Like Bradbury, whose visions of other worlds embraced both golden planets and insidious, deadly spores, Black isn't completely sure whether the world of the future is something to look forward to or run from. His view of the future is sometimes cartoony: the world of "Punk Rock City" is like a post-apocalyptic Flintstones episode ("Now Yin and Yang they got together at the bank/They had a young 'un and they grew him in a tank"), peopled by genetically engineered punks who spend their lives working in the mine and partying. In "The Creature Crawling," a very bad thing is coming -- "He's crawling over to your area code" -- heralded by a mossy guitar that slithers and slides as if on its own slime.

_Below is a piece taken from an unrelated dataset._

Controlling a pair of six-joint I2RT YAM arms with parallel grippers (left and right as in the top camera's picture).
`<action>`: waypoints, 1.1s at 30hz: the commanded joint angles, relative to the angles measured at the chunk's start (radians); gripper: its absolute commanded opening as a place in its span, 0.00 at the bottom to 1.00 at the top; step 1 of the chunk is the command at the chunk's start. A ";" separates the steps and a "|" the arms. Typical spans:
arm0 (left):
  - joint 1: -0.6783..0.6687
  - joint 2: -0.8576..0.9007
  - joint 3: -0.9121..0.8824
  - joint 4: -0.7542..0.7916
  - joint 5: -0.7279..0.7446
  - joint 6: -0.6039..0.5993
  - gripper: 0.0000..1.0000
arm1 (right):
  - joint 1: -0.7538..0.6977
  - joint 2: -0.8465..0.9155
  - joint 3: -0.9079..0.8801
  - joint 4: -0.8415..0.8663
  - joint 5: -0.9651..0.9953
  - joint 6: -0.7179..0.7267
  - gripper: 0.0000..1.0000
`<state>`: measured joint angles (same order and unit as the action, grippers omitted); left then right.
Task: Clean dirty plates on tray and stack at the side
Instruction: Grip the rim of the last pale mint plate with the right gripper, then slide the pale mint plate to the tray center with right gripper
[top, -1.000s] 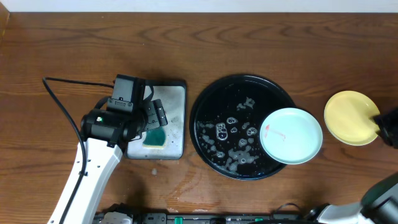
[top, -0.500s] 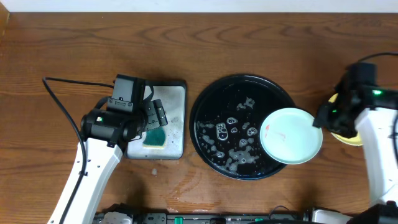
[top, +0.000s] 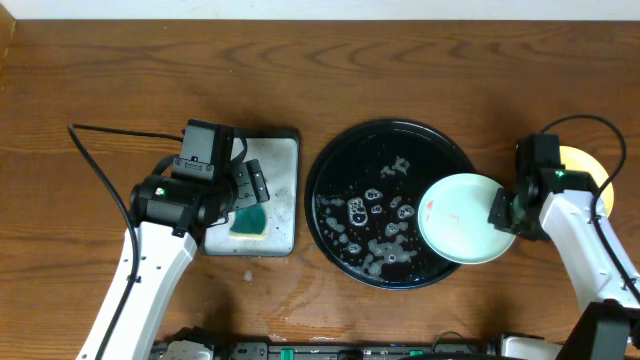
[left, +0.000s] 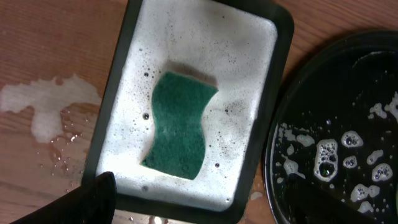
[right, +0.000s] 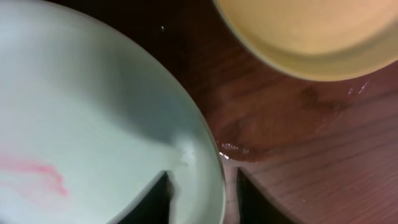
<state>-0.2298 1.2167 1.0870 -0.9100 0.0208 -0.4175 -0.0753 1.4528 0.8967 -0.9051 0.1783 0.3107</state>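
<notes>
A pale mint plate with a red smear lies on the right part of the black round tray, over its rim. My right gripper is at the plate's right edge. In the right wrist view its open fingers straddle the plate rim, one inside and one outside. The yellow plate sits on the table to the right, partly hidden by my right arm, and also shows in the right wrist view. No light blue plate shows. My left gripper hovers open over a green sponge.
The sponge lies in a foamy grey rectangular tray left of the black tray. Soapy suds and water lie in the black tray. Spilled water marks the wood beside the grey tray. A black cable runs across the table at the left.
My right arm came in from the right edge, passed over the yellow plate, and set its fingers around the mint plate's right rim. The left arm has not moved.
</notes>
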 joint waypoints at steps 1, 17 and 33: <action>0.005 -0.001 0.010 -0.003 -0.002 0.006 0.86 | -0.004 0.000 -0.079 0.033 0.006 0.054 0.26; 0.005 -0.001 0.010 -0.003 -0.002 0.006 0.86 | 0.072 -0.159 -0.051 0.097 -0.295 -0.128 0.01; 0.005 -0.001 0.010 -0.003 -0.002 0.006 0.86 | 0.346 0.012 -0.105 0.250 -0.322 0.315 0.15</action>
<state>-0.2298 1.2167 1.0870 -0.9100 0.0208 -0.4175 0.2573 1.4471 0.7895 -0.6746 -0.1379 0.5007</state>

But the paranoia that classic science fiction feeds on isn't just a fun turn-on for Black: sometimes he's painfully tuned in to it. On "Men in Black" -- which rides high on a churning twister cloud of guitar and rhythm that conjures the old Pixies' sound -- he slides into the skin of conspiracy crazies, the kind of people who write down every name, number, and sign they think is significant to the survival of the planet ("I saw everything/Dinner-plate specials/The shapes of cucumber") and send it off to elected officials and the media. What's frightening here is that Black sounds just a little crazy himself, and it's mightily exhilarating. He's not distancing himself from people who are constantly looking over their shoulders -- instead he's acknowledging that their fears aren't so irrational. "I'm watching my back/I'm waiting my visitation/From the men in black/Are they gray or is it my own nation?" he sings, a few lines later, working his voice into an eerie, fatalistic falsetto. Are the men in black from another galaxy, or, worse yet, are they from someplace around Washington? "Men in Black" is the overarching theme of The X-Files written out in musical bas relief.

But it's love that Black seems most alienated by, and his muddled declarations of desolation and confusion are what make The Cult of Ray ultimately moving in its own strange way. "Kicked in the Taco" may be one of the funniest titles I've ever heard, but the song ends with Black singing "You got my message of love" in a tangled cry -- it's like what comes out when you try to shout in a dream and the sound knots up in your throat. And Black has written the most beautiful song of his post-Pixies career with "Don't Want To Hurt You (Every Single Time)" -- a song you could almost call a country ballad. "I wish you could be what's-her-name/And I could be King Kong," Black sings, summing up his heartbroken inadequacy in a twist of two lines and sounding, for once, emotionally bare. "Don't Want To Hurt You" humanizes The Cult of Ray. It's proof that now and then even Black needs an unadulterated love song, a good one as basic as air. Nobody can live in space without oxygen, and not even a weirdo like Black would want to try.